Recent statistics show that COVID-19 has had a significant impact on the real economy in many countries. Lithuania is not an exception: its GDP growth became negative; export and investments decreased, unemployment climbed up and wages were frozen. It’s evident that such trends significantly reduced household consumption.
Based on this, the question arises as to whether this has encouraged Lithuanian households to borrow in order to maintain the existing level of consumption, or, instead, caused an increase in savings and an aversion to borrowing?
At the end of February 2020, just before the COVID-19 pandemic, the consumer loan portfolio for MFIs was close to EUR 778 million. Up until then, consumer lending in Lithuania had been increasing for quite some time. However, in March of this year, consumer lending started to see a decrease and dropped by 3.8% during the three months that followed. Subsequently, the situation stabilized and now the consumer loan portfolio is 4.5% lower, compared with February.
The flow of new consumer loans also decreased. From March to August 2020, there were almost 20% less than in the same period last year.
Similar trends were observed among alternative consumer credit providers. In H1 2020, consumer credit portfolios decreased by 9.2%. However, prior to COVID-19 they had also been increasing. When compared to the same period during 2019, new consumer loans decreased by 18.9%.

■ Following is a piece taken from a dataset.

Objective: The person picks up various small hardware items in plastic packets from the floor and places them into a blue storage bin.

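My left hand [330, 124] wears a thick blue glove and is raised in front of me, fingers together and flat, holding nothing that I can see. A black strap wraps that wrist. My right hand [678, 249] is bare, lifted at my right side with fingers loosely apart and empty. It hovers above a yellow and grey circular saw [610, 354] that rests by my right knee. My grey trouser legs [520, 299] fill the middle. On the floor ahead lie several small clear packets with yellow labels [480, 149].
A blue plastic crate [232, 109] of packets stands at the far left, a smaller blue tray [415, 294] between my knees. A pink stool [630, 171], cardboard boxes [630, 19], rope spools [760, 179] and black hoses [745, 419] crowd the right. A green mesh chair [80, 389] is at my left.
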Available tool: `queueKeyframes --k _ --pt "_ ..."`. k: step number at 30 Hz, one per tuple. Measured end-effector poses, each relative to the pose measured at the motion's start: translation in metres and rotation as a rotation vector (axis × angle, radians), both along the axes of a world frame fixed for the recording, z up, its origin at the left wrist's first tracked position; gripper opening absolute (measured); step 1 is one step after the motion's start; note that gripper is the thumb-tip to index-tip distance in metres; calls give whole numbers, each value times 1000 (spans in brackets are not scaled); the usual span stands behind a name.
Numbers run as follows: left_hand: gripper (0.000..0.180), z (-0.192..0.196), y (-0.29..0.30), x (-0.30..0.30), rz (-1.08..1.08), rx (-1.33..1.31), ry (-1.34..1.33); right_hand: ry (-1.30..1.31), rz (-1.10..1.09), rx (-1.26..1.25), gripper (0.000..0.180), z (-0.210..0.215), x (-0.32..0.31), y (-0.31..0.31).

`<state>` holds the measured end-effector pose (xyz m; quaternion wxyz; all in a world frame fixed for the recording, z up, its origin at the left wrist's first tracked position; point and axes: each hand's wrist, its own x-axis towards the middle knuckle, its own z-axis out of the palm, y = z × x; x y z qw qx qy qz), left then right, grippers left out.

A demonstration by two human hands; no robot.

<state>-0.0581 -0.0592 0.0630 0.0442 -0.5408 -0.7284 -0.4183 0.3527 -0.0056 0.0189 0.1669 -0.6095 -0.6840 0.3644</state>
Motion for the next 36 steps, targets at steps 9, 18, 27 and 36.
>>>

There is evidence that COVID-19 has negatively impacted household credit risk. While it’s common in such cases to tighten lending standards, it seems that banks have done the opposite and decided to introduce less strict terms and conditions. During the COVID-19 pandemic, the maturity of consumer credit portfolios increased and interest rates went down. For example, average interest rates on the new consumer loans fell from 9.33% to 7.78% during the period of February through September 2020.
Therefore, it’s likely that a declining demand for consumer loans rather than the fall in supply drove the downward trend. It seems that in difficult times such as those we are currently experiencing, Lithuanian households have shifted their focus to saving and reducing their spending rather than borrowing to maintain the same level of consumption. The fact that the number of deposits significantly increased in H1 2020 and beyond also confirms this.
However, it’s important to note that lower demand for consumer loans may be also driven by other factors, such as the country's macro-prudential policy. For example, in Lithuania, where these policy measures are very strict, even a small decrease in household income can lead to restrictions on the access to credit.
Statistics show that, although there were relatively few COVID-19 cases in Lithuania, the decline in consumer borrowing was relatively significant compared to other EU countries, which were much more affected by COVID-19.
Looking ahead, the situation in the consumer lending market is likely to stabilize. The results of a survey conducted by the Bank of Lithuania showed that almost half of households expect their income to remain unchanged, with only 13% predicting a decline. Approximately 35% of households are expecting their expenditures to grow , i.e. even 22 p.p. less than a year ago. The consumer confidence indicator, which reflects consumer expectations, is also beginning to show signs of improving.
Conversely, a significant recovery in consumer lending is also unlikely as there is still too much uncertainty regarding the future. Therefore, despite the challenges posed by COVID-19, for the foreseeable future, the stability in the consumer lending market is the most probable scenario.